> _DATA BLOCK_
Start of Block

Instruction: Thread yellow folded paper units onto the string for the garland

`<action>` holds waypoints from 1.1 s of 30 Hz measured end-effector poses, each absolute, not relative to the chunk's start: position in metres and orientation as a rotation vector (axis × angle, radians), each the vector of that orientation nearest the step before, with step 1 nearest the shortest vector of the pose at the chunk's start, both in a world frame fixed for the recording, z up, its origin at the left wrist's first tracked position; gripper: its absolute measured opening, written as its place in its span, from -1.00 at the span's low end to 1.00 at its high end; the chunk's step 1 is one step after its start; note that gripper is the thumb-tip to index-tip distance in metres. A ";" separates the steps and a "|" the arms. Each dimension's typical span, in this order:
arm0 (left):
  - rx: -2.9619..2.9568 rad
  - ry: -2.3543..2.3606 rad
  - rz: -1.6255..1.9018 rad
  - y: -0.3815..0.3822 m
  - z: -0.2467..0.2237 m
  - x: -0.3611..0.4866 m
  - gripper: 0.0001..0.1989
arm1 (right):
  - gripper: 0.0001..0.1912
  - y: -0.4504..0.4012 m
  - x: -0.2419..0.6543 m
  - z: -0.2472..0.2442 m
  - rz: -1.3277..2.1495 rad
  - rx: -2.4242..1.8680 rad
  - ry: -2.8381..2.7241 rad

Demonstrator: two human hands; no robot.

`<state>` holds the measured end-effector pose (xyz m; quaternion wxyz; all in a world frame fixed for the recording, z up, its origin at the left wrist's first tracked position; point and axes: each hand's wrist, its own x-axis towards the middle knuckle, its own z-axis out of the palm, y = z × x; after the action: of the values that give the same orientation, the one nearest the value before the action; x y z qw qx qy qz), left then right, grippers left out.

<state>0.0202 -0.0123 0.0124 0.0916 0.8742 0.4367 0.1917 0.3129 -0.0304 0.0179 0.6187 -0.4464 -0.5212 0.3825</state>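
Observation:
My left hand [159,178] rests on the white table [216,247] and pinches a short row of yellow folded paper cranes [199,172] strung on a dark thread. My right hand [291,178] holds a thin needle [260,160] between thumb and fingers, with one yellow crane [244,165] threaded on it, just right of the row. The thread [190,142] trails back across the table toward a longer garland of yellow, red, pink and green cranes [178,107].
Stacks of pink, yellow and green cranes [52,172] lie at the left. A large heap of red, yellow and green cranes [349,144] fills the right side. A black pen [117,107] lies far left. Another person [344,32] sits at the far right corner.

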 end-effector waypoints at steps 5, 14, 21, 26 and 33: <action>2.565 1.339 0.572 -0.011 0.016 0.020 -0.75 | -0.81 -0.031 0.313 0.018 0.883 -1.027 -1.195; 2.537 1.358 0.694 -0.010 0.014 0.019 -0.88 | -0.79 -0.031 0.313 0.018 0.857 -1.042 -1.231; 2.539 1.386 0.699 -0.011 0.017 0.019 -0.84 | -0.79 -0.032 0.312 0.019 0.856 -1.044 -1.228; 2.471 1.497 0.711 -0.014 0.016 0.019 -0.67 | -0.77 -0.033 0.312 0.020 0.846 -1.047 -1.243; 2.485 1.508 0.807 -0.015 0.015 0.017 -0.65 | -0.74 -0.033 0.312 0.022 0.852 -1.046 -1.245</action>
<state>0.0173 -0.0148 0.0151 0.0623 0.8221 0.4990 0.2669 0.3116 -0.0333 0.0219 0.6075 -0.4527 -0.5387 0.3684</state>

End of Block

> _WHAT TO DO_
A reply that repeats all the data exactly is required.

> _OUTPUT OF THE EXERCISE_
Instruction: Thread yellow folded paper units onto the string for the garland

`<action>` holds waypoints from 1.1 s of 30 Hz measured end-effector poses, each absolute, not relative to the chunk's start: position in metres and orientation as a rotation vector (axis × angle, radians), each the vector of that orientation nearest the step before, with step 1 nearest the shortest vector of the pose at the chunk's start, both in a world frame fixed for the recording, z up, its origin at the left wrist's first tracked position; gripper: its absolute measured opening, written as its place in its span, from -1.00 at the span's low end to 1.00 at its high end; the chunk's step 1 is one step after its start; note that gripper is the thumb-tip to index-tip distance in metres. A ";" separates the steps and a "|" the arms. Each dimension's typical span, in this order:
arm0 (left):
  - rx: -2.9619..2.9568 rad
  - ry: -2.3543..2.3606 rad
  - rz: -1.6255..1.9018 rad
  - y: -0.3815..0.3822 m
  - z: -0.2467..0.2237 m
  - x: -0.3611..0.4866 m
  - gripper: 0.0001..0.1989
arm1 (right):
  - gripper: 0.0001..0.1912
  - y: -0.4504..0.4012 m
  - x: -0.2419..0.6543 m
  - z: -0.2472..0.2442 m
  - rz: -1.3277..2.1495 rad
  - rx: -2.4242..1.8680 rad
  - ry: -2.8381..2.7241 rad

Demonstrator: two human hands; no robot.

`<state>` holds the measured end-effector pose (xyz m; quaternion wxyz; all in a world frame fixed for the recording, z up, its origin at the left wrist's first tracked position; point and axes: each hand's wrist, its own x-axis towards the middle knuckle, its own z-axis out of the palm, y = z × x; after the action: of the values that give the same orientation, the one nearest the value before the action; x y z qw qx qy qz), left then right, grippers left out.

<state>0.0202 -0.0123 0.0124 0.0916 0.8742 0.4367 0.1917 0.3129 -0.0304 0.0179 0.6187 -0.4464 -0.5212 0.3825</state>
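Observation:
My left hand [159,178] rests on the white table [216,247] and pinches a short row of yellow folded paper cranes [199,172] strung on a dark thread. My right hand [291,178] holds a thin needle [260,160] between thumb and fingers, with one yellow crane [244,165] threaded on it, just right of the row. The thread [190,142] trails back across the table toward a longer garland of yellow, red, pink and green cranes [178,107].
Stacks of pink, yellow and green cranes [52,172] lie at the left. A large heap of red, yellow and green cranes [349,144] fills the right side. A black pen [117,107] lies far left. Another person [344,32] sits at the far right corner.
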
 end-effector waypoints at steps 5, 14, 21, 26 and 33: <action>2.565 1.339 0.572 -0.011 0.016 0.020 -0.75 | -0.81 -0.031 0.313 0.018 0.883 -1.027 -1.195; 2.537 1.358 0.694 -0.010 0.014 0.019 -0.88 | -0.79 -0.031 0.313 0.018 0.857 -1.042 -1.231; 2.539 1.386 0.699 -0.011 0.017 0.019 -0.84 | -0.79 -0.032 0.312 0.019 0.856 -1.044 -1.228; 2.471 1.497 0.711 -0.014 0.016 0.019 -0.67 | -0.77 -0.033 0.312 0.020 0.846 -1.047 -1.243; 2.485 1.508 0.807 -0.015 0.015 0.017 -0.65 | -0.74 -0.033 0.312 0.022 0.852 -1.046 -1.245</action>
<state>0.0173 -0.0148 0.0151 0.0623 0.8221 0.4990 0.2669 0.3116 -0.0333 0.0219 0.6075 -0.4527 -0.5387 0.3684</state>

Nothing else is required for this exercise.